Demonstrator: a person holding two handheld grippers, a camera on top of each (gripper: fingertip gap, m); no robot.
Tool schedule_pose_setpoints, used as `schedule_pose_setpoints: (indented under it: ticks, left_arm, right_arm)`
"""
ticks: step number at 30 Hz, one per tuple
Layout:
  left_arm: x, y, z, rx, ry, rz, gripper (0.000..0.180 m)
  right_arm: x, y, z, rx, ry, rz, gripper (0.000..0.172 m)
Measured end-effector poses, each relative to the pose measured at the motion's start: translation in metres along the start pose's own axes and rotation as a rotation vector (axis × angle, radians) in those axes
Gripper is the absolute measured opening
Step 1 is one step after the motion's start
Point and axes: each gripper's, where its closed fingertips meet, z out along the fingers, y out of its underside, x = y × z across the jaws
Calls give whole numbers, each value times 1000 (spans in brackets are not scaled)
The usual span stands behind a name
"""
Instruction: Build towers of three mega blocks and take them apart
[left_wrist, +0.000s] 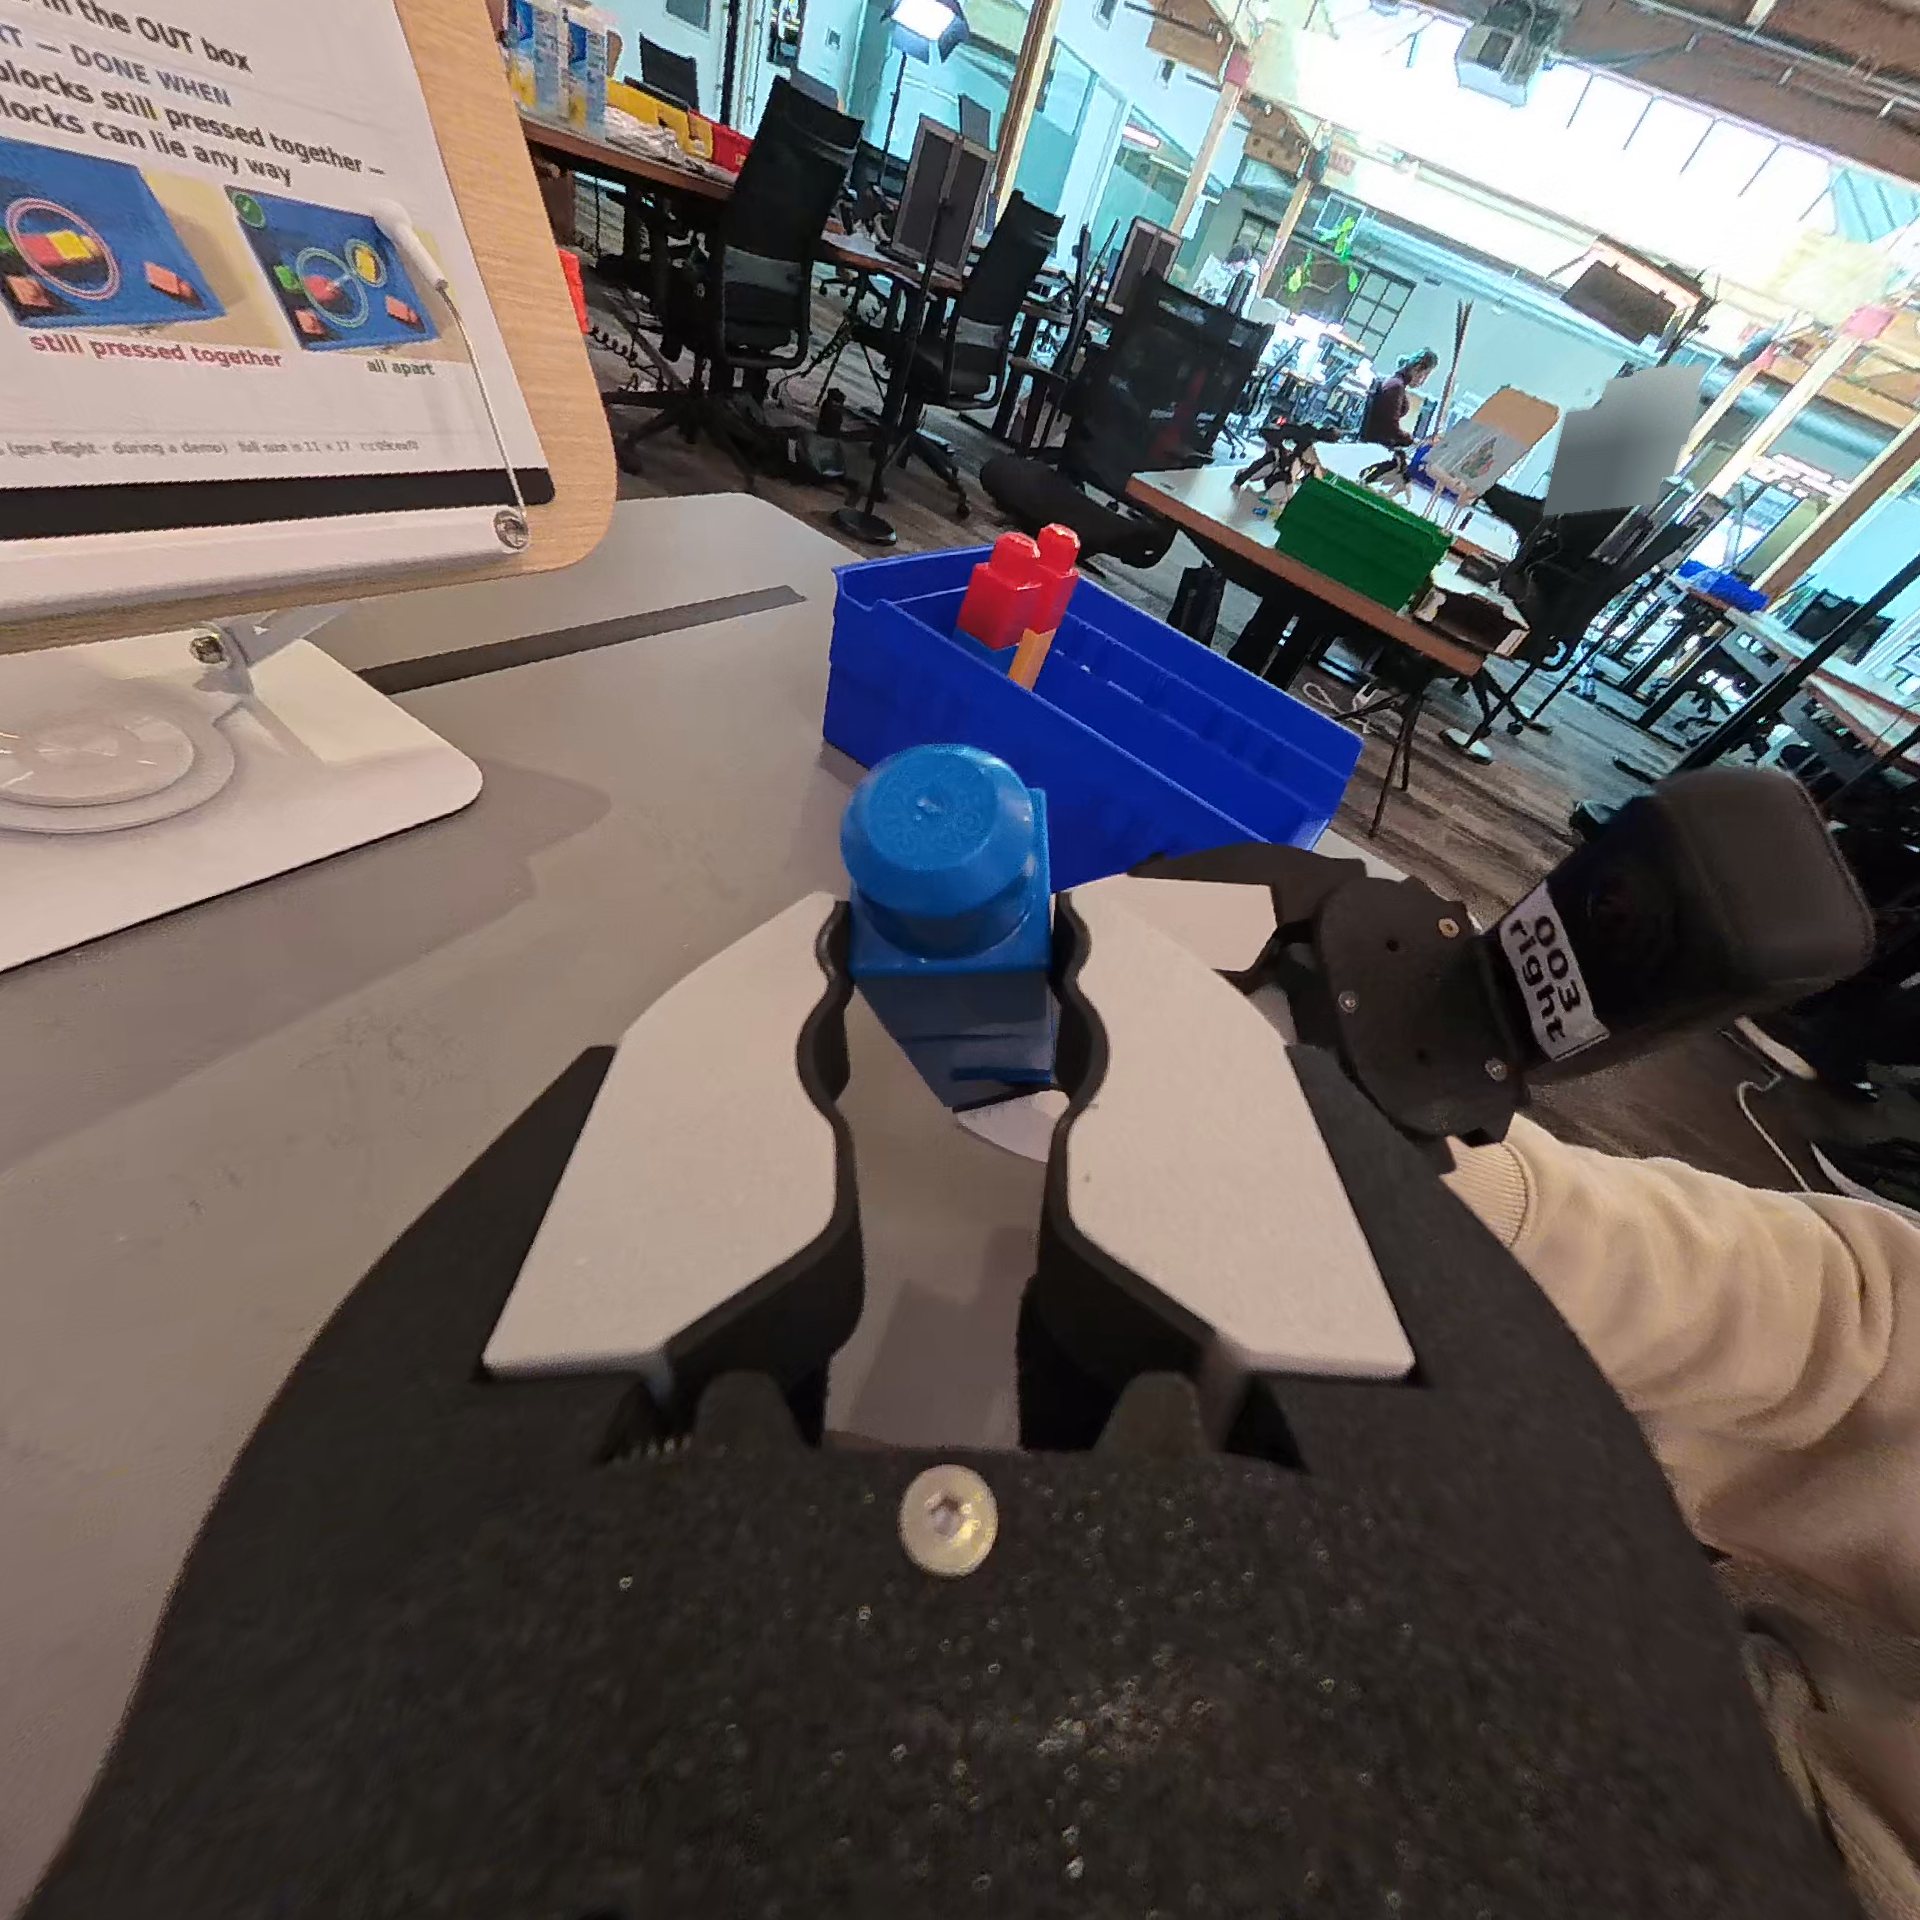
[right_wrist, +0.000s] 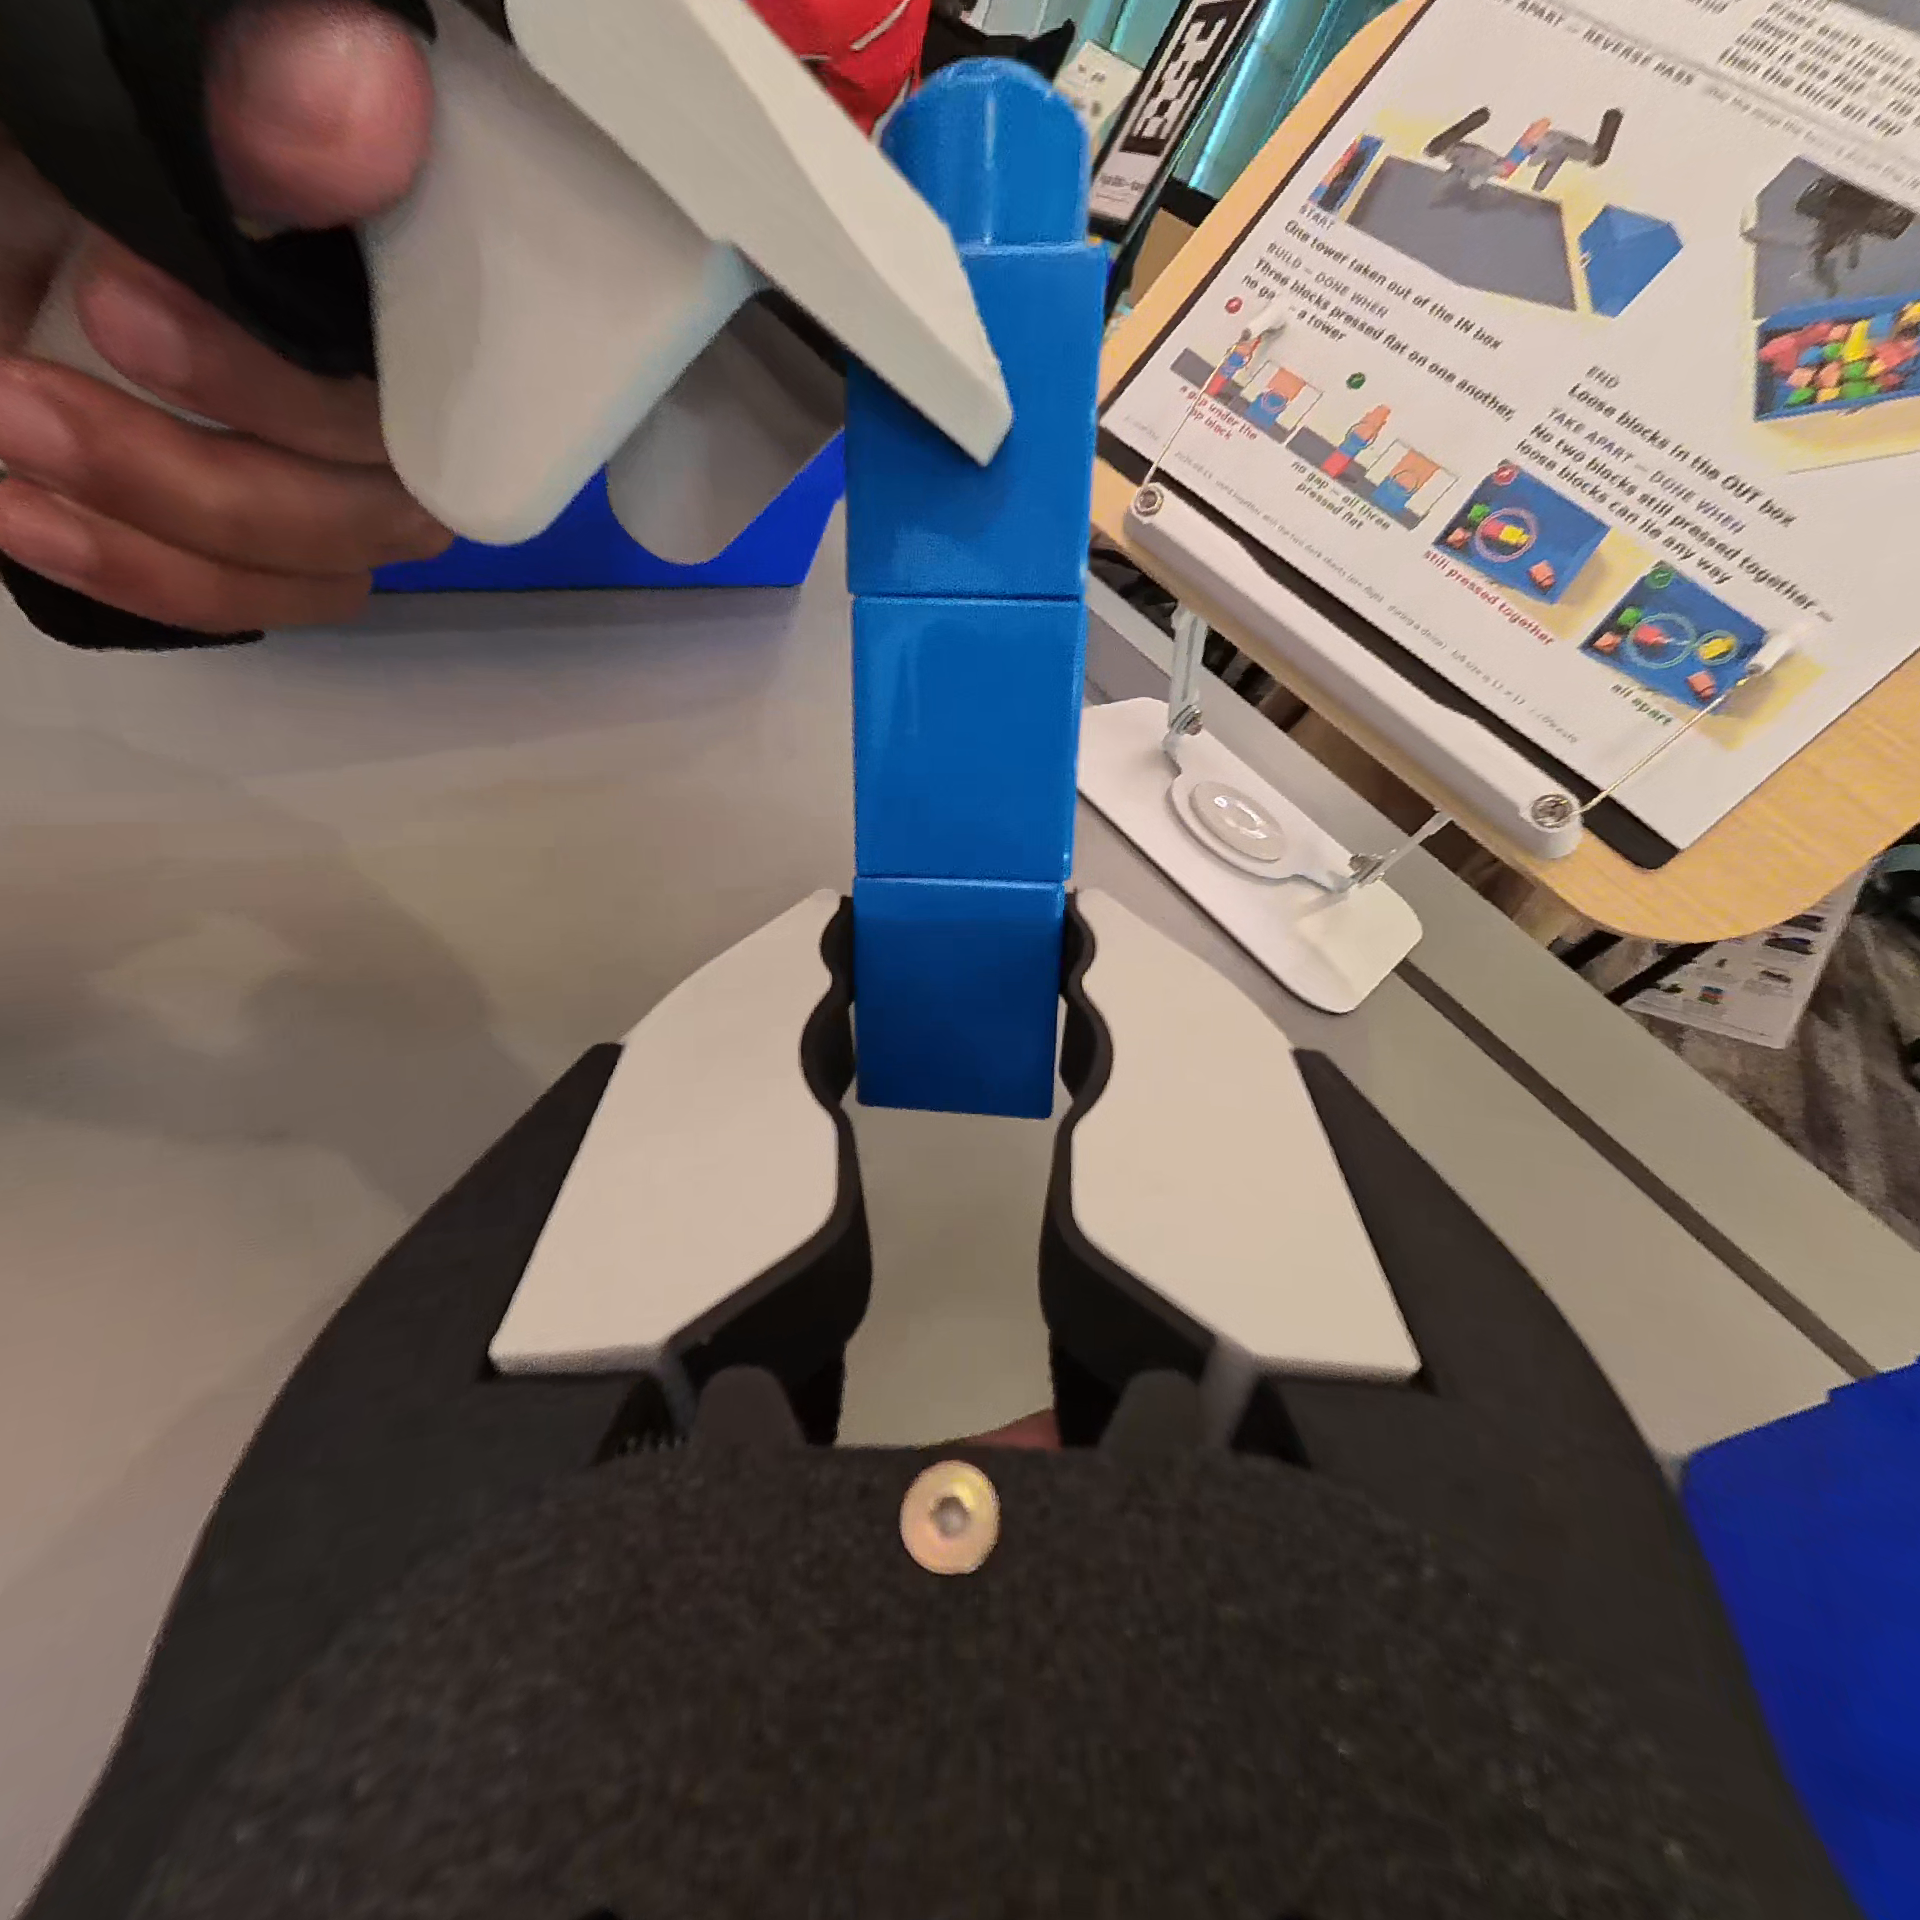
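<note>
A tower of three blue mega blocks (right_wrist: 961, 727) is held between both grippers above the grey table (left_wrist: 520, 935). My right gripper (right_wrist: 956, 935) is shut on the bottom blue block (right_wrist: 956, 997), with both pads pressed on its sides. My left gripper (left_wrist: 951, 935) is shut on the top blue block (left_wrist: 945, 966), whose round stud (left_wrist: 935, 821) faces the camera. In the right wrist view the left gripper's white fingers (right_wrist: 831, 260) clamp that top block (right_wrist: 1039, 520). The right gripper's black body (left_wrist: 1403, 987) shows at the right of the left wrist view, its fingertips hidden.
A blue bin (left_wrist: 1143, 748) stands just beyond the tower with a red block (left_wrist: 1013, 592) sticking up in it. An instruction board on a white stand (left_wrist: 208, 312) is at the table's left; it also shows in the right wrist view (right_wrist: 1558, 416). Another blue bin's corner (right_wrist: 1808, 1558) is near right.
</note>
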Motion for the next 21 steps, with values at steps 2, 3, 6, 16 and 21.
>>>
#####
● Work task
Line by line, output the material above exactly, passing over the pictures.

● Answer box
Demonstrator: a person holding two handheld grippers, a camera on top of each (gripper: fingertip gap, m); no robot.
Tool schedule_pose_setpoints, used as `schedule_pose_setpoints: (indented under it: ticks, left_arm, right_arm)`
"""
ticks: step number at 30 Hz, one per tuple
Layout:
  left_arm: x, y, z, rx, ry, rz, gripper (0.000..0.180 m)
  right_arm: x, y, z, rx, ry, rz, gripper (0.000..0.172 m)
Measured end-effector poses, each relative to the pose measured at the motion's start: translation in metres along the start pose's own axes and rotation as a rotation vector (axis × angle, radians) in those axes
Gripper is the absolute measured opening
Step 1 is one step after the motion's start
Point and axes: each gripper's, where its closed fingertips meet, z out along the fingers, y out of its underside, x = y × z across the jaws
Calls give whole numbers, each value times 1000 (spans in brackets are not scaled)
The usual span stands behind a name
"""
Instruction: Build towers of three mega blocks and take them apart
[left_wrist, +0.000s] 
[right_wrist, +0.000s] 
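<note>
A tower of three blue mega blocks (right_wrist: 961, 727) is held between both grippers above the grey table (left_wrist: 520, 935). My right gripper (right_wrist: 956, 935) is shut on the bottom blue block (right_wrist: 956, 997), with both pads pressed on its sides. My left gripper (left_wrist: 951, 935) is shut on the top blue block (left_wrist: 945, 966), whose round stud (left_wrist: 935, 821) faces the camera. In the right wrist view the left gripper's white fingers (right_wrist: 831, 260) clamp that top block (right_wrist: 1039, 520). The right gripper's black body (left_wrist: 1403, 987) shows at the right of the left wrist view, its fingertips hidden.
A blue bin (left_wrist: 1143, 748) stands just beyond the tower with a red block (left_wrist: 1013, 592) sticking up in it. An instruction board on a white stand (left_wrist: 208, 312) is at the table's left; it also shows in the right wrist view (right_wrist: 1558, 416). Another blue bin's corner (right_wrist: 1808, 1558) is near right.
</note>
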Motion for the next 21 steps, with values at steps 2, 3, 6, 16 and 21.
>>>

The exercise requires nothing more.